“Oz never did give nothin’ to the Tin Man that he didn’t already have.”
Such a pretty song by the band that named itself America. And that one line from the song –so profound a statement of reality.
All alone in a foreboding forest, his metallic joints rusted by the rain and locked stiff, the tin woodsman’s reality of that time was frightful and bleak. But such was not always his situation. Prior, this stout workman had done his chopping with vigor and purpose; before he was careless and got himself caught out in the rain. In future, he would know again the satisfaction of swinging his axe. And later, when he got his heart unrusted, too, would he hurt and revel in its capacity to feel.
Reality is not static. Companions, strong and fierce, eventually came upon the Tin Man and oiled his stiffened body back into usefulness. His own part in returning his body to vibrancy, what he could accomplish in his paralyzed circumstance, was to not surrender to despair. He willed his mind to remain alert and at the ready.
Reality is real, and it’s the fool who wastes himself in attempting to deny it. But reality –like life—is not static.
“Oz never did give nothin’ to the Tin Man…” How could the supposed oracle of wisdom, the central planner, the Oz have gifted something to the reactivated axeman with which the axeman was already, always endowed? Still, the Tin Man believed there was a component of him yet not working (though this was more on his part a failure to recognize reality than a denial of it) and so he set off on a journey with his new friends to hunt for it. He, and they, had heard there was a great wizard who could gift them with that which each believed him or her self to be missing.
The eager companions traveled toward the Emerald City, hopeful that Oz, beneficent and surely wiser than they, could give them vital constituent parts of themselves they believed they lacked. Here it was that they entered into the realm of denial of reality. Here is when they lost faith in what is real and reduced themselves to needing to believe in magic. Despair can do that to you.
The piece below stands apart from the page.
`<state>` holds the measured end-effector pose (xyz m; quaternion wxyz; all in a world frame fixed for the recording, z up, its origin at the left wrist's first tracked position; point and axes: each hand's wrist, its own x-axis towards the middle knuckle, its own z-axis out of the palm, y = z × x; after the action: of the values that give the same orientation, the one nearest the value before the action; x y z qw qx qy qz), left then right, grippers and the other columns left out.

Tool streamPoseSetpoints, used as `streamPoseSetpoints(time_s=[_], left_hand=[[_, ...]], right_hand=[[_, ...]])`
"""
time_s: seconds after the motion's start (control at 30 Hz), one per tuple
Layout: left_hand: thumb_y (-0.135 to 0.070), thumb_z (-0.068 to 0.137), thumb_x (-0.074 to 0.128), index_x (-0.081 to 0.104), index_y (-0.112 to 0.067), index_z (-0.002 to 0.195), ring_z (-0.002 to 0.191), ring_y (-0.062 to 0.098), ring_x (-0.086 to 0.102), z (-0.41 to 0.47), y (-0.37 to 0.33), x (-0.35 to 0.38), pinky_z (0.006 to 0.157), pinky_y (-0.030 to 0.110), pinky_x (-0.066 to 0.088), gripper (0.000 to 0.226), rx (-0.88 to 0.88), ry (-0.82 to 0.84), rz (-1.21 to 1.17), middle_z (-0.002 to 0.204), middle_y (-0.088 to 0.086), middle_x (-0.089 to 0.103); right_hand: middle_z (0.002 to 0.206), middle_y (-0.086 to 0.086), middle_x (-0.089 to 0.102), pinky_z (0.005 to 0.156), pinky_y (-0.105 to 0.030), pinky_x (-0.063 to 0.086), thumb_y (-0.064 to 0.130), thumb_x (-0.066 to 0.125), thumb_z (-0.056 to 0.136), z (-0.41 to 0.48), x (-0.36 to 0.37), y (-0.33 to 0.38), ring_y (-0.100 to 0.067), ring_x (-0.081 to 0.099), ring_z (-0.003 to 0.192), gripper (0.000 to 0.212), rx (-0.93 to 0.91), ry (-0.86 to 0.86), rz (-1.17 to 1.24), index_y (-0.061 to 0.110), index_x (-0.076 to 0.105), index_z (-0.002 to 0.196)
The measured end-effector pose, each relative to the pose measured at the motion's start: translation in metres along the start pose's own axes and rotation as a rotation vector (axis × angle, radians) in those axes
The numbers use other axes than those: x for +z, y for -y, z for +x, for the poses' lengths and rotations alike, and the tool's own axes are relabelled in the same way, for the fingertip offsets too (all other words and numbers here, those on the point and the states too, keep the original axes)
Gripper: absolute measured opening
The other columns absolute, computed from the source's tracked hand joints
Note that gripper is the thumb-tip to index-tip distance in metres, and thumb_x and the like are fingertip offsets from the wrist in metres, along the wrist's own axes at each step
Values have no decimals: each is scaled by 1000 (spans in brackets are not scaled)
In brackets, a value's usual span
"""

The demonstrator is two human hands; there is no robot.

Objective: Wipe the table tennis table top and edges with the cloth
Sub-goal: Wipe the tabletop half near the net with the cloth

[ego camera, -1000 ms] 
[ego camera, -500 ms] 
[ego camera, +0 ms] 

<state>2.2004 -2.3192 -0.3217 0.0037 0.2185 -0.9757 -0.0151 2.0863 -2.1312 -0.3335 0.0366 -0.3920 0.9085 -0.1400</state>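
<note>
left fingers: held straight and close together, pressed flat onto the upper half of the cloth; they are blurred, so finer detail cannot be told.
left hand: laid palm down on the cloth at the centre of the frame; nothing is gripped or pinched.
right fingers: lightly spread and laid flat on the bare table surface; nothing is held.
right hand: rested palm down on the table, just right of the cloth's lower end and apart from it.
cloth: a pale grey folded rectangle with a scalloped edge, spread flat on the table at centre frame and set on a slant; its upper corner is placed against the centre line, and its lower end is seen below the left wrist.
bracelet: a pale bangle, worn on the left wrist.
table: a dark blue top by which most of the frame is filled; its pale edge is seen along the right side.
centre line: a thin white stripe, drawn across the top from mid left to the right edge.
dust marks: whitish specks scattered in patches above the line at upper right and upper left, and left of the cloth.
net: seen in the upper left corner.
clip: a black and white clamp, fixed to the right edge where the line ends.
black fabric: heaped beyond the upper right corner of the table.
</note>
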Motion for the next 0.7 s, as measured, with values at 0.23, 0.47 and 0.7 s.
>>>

The wizard played his part. He acted like a wizard. There was smoke and there were flames and thunder shook the great room where his imposing image floated in the air. The travelers, duly impressed and frightened, trembled before such a presence. They ceded their authority over themselves to the spectacle, the histrionics, the seeming omniscience of the Oz and pleaded for his favor.
But all this awesome display they witnessed, believing it to be reality, was never anything more than a tuxedoed magician directing the audience’s eyes to the shapely legs of his comely assistant while he went to pull off the magic trick over yonder.
Always know, always remember: you are the authority over your own life. While the central planners at HQ, the knows-better-than-you oracle, the Oz seems to be granting you something you have been convinced you lack with his one hand, he is snatching away from you something more vital –something of your essence as an individual—with the other hand.
This is their magic trick. Convince you that you are missing and need something only they can provide while what they really do is rob you of your right to self-determination. Happiness, fulfillment, your right to your own life, your heart your brain your courage and your ability to find your own home and make your way to it –none of these emanate from a central authority, an Oz, a D.C., or any other stage magician.
To fall for this is denial of reality of the worst kind. Your true reality is that you are free. You are free to decide for yourself how you will live your life and what is best for you. The Tin Man chose for himself to venture out into the woods and feel the worth in his muscles and mind of a good day’s work. His carelessness with the weather cost him and his consequence was that he stood rusted and frozen for the longest time. He risked that he might have stayed there like that indefinitely –but there is the key. HE risked. HE decided. He was not decided for. The Tin Man refused to fall for the magic trick, which when stripped naked is always only a false promise. A lie. And with his heart later on: He never needed a trinket on a chain hung around his neck by some damn fool pretender. He was endowed by his very existence with all the heart any one good woodsman could ever desire.